Dans votre livre, un témoignage émouvant sur le phénomène du terrorisme islamique, en quoi le relativisme culturel est-il au service de l’intégrisme ?
En Occident, le relativisme culturel sert à légitimer les revendications des islamistes tels que le port du voile islamique à l’école, dans les institutions publiques de l’Etat et dans les compétitions sportives, faire la guerre à la mixité demander des salles de prières dans les lieux de travail, exiger des jours fériés pour les musulmans, profiter de généreuses subventions pour soit disant encourager « la culture des musulmans », interdire des représentations culturelles soit disant « offensantes » par rapport à l’Islam et aux musulmans. En résumé le relativisme culturel est une arme redoutable entre les mains de l’Islam politique qui sert à faire reculer les valeurs démocratiques, l’égalité entre les hommes et les femmes et banaliser une idéologie sexiste, raciste, homophobe et xénophobe.
Vous avez évoqué l’identité et la laïcité comme remède à l’islamisme, comment ? Et sur un autre plan, vous dites que d’autres voies sont possibles pour éradiquer le phénomène, comme l’abrogation des textes relatifs à l’Islam, le code de la famille… Comment ces voies peuvent-elles s’avérer possibles, sachant que le code de la famille, par exemple, est l’œuvre du système politique de l’époque et pas spécialement une exigence des islamistes d’aujourd’hui, même si ces derniers s’opposent à son abrogation ?
Il faut traiter les problèmes à la source et ne pas essayer comme l’a fait l’Algérie pendant trop longtemps des solutions à mi-chemin entre la modernité et les ténèbres, car, à vrai dire, les flammes des ténèbres rattrapent toujours la modernité si l’on n’instaure pas une étanchéité solide entre les deux.

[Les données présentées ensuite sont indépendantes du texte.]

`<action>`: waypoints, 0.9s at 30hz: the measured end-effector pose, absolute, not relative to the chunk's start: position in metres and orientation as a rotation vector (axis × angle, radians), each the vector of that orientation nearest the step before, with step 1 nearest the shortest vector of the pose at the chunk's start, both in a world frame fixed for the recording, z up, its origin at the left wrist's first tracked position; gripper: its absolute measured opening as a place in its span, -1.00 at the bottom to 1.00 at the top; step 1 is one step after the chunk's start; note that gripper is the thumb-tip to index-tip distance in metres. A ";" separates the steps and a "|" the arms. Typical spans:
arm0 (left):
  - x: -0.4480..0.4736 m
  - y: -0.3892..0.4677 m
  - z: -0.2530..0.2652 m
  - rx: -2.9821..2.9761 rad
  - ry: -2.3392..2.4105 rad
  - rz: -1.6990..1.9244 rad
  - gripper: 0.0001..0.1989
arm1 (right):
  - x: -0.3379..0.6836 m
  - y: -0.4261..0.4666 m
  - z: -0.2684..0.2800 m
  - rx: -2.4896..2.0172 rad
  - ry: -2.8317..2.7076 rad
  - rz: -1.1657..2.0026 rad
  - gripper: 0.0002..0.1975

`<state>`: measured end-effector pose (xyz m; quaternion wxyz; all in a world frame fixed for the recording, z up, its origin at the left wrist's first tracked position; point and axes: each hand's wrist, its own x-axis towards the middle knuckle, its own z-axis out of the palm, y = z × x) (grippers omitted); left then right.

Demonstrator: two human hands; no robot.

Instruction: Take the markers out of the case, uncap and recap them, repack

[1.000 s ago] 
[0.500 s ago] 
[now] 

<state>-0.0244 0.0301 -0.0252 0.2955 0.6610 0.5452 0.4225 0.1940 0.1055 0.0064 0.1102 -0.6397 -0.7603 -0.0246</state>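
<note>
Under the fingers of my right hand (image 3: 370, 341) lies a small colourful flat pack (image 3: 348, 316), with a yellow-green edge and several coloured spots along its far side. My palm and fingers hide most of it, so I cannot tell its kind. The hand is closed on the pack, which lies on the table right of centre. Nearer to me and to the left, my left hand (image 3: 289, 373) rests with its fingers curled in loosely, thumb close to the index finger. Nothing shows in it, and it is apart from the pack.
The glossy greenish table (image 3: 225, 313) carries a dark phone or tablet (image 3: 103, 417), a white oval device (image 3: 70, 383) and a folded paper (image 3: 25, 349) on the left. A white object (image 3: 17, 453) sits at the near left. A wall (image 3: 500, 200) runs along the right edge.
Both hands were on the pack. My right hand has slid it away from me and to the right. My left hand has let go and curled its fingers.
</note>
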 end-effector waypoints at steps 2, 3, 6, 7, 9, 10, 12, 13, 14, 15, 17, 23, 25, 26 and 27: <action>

L’expression de cette étanchéité se traduit en politique par l’existence d’un cadre qu’on appelle la laïcité. Ce n’est en réalité ni une idéologie ni un rejet des religions mais simplement un cadre politique, qui permet aux citoyens de converger ensemble au-delà de leurs appartenances philosophiques ou religieuses, pour organiser la cité. C’est en fait, d’une part, la meilleure façon de protéger les religions des gens, qui n’ont aucun scrupule à les utiliser comme étendard pour faire de la politique et, d’autre part, de préserver la vie publique et politique de ces velléités d’instrumentalisation des religions.
Vous serez ce soir sur BRTV, quel message pour la Kabylie qui subit, ces dernières années, la barbarie islamiste ?
J’ai toujours été sensible à l’expression des revendications de la cause berbère et kabyle. En effet, cette région nous fait la démonstration à travers les siècles que résister n’est pas un vain mot. Que résister est le combat de tous les jours, de tous les hommes et de toutes les femmes. Résister contre les différentes occupations qu’a connues cette région, contre l’autoritarisme des régimes algériens et ses méthodes détestables et bien évidemment contre la barbarie islamiste. Résister de différentes façons, en préservant sa culture et son identité et en l’inscrivant dans une perspective démocratique et universelle, me semble essentielle pour le devenir de ce peuple si courageux.